Alors que le stagiaire Kingston défaisait les liens de la jeune fille et tentait de la réveiller, Charles quitta la pièce précipitamment.

-Elle ne se réveille pas !

Mais Kingston parlait dans le vide. En courant, il partit chercher une civière, et réussit à hisser la jeune fille brune dessus. Ne pouvant prendre l'ascenseur, il dut se résigner au monte-charge manuel qui se trouvait au bout du couloir. Il ne comprenait pas ce qu'il venait de se passer, mais il savait une chose.

Ce qu'il se passait ici n'avait rien de normal.

 

++++

 

Je suis réveillée par la toux d'une personne. Mes paupières s'ouvrent lentement, mais je ne vois pas de différence. Il fait toujours aussi sombre. Le noir total. Et l'humidité. Il fait froid, et je sens presque les gouttes d'eau sur le sol. Les toussotements reprennent encore, plus fort maintenant que je suis éveillée.

Je me dirige vers eux comme je peux, longeant le mur d'une main, à quatre pattes sur ce sol mouillé.

-Qui êtes-vous ? Fait la voix en toussant une fois de plus.

-C'est Morgane, dis-je, reconnaissant la voix de Cassandra malgré la toux. C'est Morgane, Cassandra, tout va bien.

Je ne sais pas vraiment à quoi cela sert de lui dire que tout va bien. Rien ne va bien. Je ne sais pas où nous sommes. Je ne sais pas pourquoi nous sommes ici. Je ne sais pas ce qui nous arrivera quand on sortira.

Je m'approche d'elle. Sa peau est glacée. Depuis combien de temps est-elle là, enfermée dans ce taudis ?

-N'essaie pas de me rassurer, réplique-t-elle en toussant encore. Tu sais aussi bien que moi que ça ne va pas bien.

Même dans l'obscurité, je sens son regard sur le mien.

-Dis-moi, Morgane, tu y as cru ? Dis-moi que non. Je t'en supplie.

-Non, je n'y ai pas cru.

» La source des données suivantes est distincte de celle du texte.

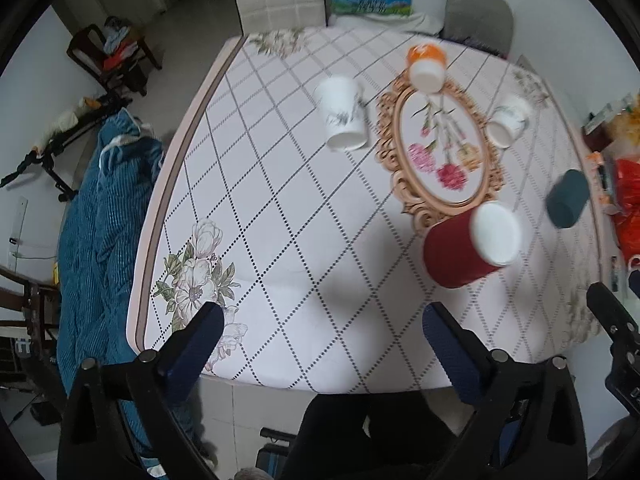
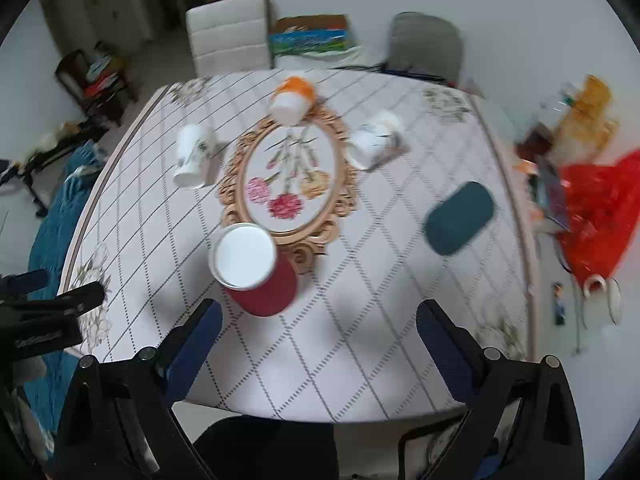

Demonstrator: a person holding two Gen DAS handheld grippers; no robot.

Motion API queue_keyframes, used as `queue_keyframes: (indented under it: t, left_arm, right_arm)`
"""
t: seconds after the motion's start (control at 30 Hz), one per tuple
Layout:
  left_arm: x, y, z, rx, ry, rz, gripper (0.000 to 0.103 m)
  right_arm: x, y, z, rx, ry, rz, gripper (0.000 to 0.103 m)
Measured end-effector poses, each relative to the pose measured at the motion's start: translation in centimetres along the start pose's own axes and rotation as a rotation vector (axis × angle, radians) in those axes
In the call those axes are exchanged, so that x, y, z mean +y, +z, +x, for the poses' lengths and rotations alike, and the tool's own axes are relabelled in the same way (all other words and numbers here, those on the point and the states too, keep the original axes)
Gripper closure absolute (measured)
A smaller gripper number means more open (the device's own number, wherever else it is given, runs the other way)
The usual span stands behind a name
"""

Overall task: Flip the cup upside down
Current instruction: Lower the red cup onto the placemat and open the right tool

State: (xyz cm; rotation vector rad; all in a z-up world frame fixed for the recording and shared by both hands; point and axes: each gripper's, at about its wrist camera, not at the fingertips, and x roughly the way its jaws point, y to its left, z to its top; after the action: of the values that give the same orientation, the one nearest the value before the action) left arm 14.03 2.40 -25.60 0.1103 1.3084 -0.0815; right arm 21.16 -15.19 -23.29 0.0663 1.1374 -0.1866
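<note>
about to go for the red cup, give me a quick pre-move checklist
1. Left gripper open and empty: ok.
2. Right gripper open and empty: ok.
3. Red cup apart from the other cups, room around it: ok.
4. Red cup's white opening facing the cameras, so it is not yet upside down: ok to proceed.
5. Teal cup already flipped or only lying on its side: cannot tell, blurred.
6. Bare tablecloth in front of the red cup for setting it down: ok.
</note>
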Motion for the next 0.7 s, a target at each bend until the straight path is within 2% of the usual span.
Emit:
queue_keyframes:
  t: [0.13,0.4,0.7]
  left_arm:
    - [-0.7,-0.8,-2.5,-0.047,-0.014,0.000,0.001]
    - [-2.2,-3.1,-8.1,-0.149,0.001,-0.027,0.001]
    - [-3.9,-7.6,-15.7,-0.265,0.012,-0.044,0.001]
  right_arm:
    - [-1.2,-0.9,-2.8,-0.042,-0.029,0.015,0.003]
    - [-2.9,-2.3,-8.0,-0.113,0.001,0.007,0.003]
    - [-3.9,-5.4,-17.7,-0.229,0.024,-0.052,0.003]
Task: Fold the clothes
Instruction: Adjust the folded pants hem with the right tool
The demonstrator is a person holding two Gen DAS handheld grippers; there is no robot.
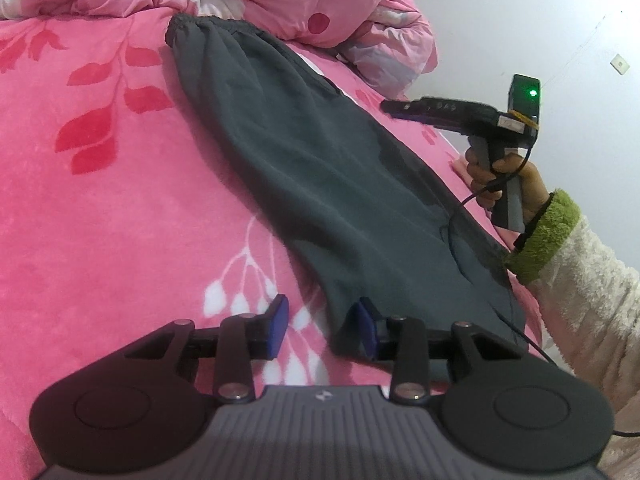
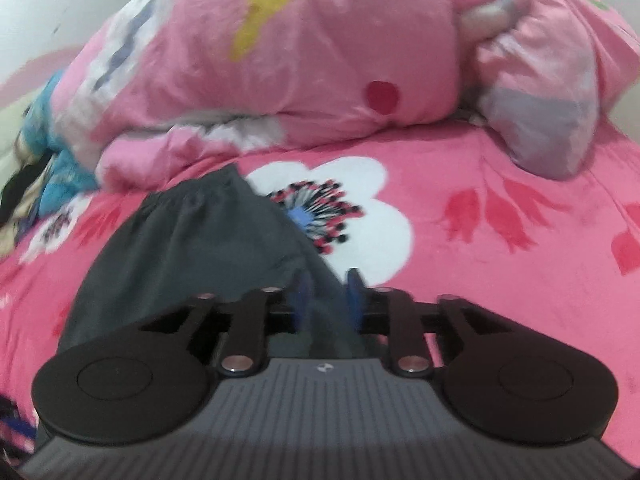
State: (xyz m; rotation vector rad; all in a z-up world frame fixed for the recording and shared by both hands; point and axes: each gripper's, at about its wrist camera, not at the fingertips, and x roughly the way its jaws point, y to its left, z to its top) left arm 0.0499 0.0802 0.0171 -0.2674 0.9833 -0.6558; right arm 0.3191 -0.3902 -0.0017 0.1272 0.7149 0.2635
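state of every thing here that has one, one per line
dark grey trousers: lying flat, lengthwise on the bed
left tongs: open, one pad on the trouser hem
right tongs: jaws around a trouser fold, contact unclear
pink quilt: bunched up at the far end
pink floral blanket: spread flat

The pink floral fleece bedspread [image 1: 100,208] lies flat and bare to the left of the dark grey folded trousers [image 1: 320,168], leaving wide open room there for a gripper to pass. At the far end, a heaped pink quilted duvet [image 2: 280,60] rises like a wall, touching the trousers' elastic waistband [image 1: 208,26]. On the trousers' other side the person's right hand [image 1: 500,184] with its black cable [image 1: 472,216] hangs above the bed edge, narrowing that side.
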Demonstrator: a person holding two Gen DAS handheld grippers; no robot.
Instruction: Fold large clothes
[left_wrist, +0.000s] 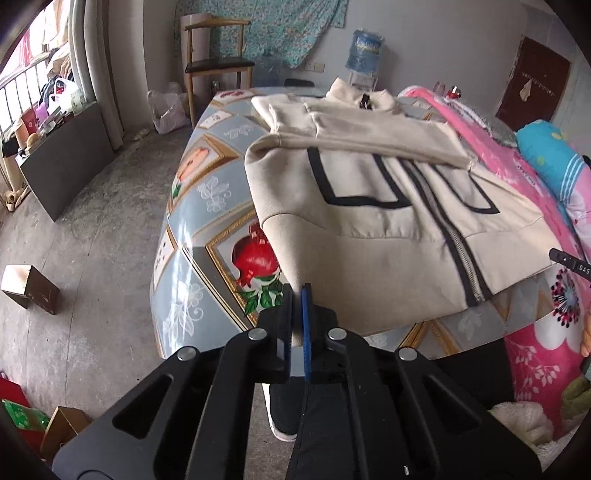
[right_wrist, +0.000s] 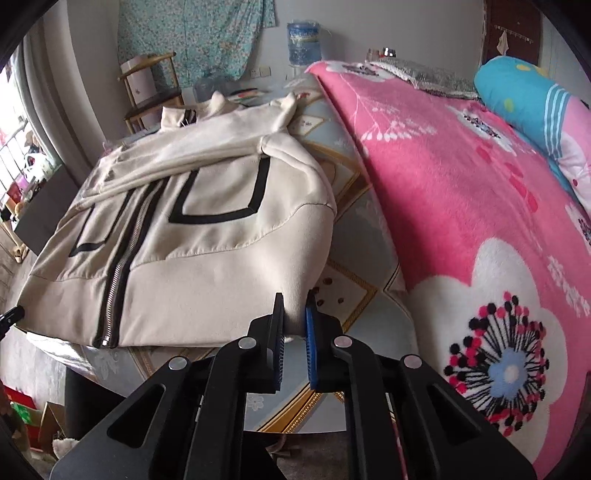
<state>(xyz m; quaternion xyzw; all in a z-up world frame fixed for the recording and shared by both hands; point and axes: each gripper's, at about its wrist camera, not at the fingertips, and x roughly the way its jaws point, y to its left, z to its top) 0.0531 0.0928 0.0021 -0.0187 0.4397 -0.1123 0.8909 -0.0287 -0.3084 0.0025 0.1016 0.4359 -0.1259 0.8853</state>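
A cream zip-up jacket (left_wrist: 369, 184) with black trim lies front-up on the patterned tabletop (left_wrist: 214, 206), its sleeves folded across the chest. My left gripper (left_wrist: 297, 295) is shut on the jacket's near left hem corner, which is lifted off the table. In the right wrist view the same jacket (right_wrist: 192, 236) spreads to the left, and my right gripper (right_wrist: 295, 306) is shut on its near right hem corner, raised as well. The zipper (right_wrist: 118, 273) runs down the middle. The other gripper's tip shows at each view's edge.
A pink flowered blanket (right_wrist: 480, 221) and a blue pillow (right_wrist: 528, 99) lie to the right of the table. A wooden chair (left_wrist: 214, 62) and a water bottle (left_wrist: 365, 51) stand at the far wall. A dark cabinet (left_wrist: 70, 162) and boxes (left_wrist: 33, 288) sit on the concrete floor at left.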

Mais qu'est ce que c'était ?

Cette vision paraissait tellement réelle...Comme si elle était déjà arrivé. Je ne sais pas ce que je dois ressentir. C'était tellement...je ne trouve pas les mots pour dire ce que j'ai ressenti face au carnage que j'ai vu, et à la dureté et la froideur de mon regard lorsque j'ai abattu mon ex-petit ami. Ce ne pouvait pas être moi. Je ne suis pas comme ça. Et ce qui me trouble encore plus, c'est cette histoire de mensonge et de trahison, et d'identité. Qui suis-je ? Je pensais le savoir, mais maintenant...J'ai des doutes sur mes propres origines.

Et la fin de cette « simulation » ? C'est encore plus incompréhensible. Qui était cette fille ? Et pourquoi me suis-je retrouvée sur ce bûcher ? On aurait dit un sacrifice dans une secte satanique.

Mais ce qui me gêne le plus dans toute cette histoire, c'est que cette plaine entourée d'arbres, je la connais. Elle se trouve dans la forêt d'Henrisson, au nord de la ville.

-Je...Je ne l'ai découvert qu'il y a très peu de temps. Ils ont construit un truc révolutionnaire, et il le planque ici, en secret, c'est...

Elle tousse encore.

-C'est une machine qui dévoile l'avenir. Ce que tu as vu, c'était le futur qui avait le plus de chance de t'arriver.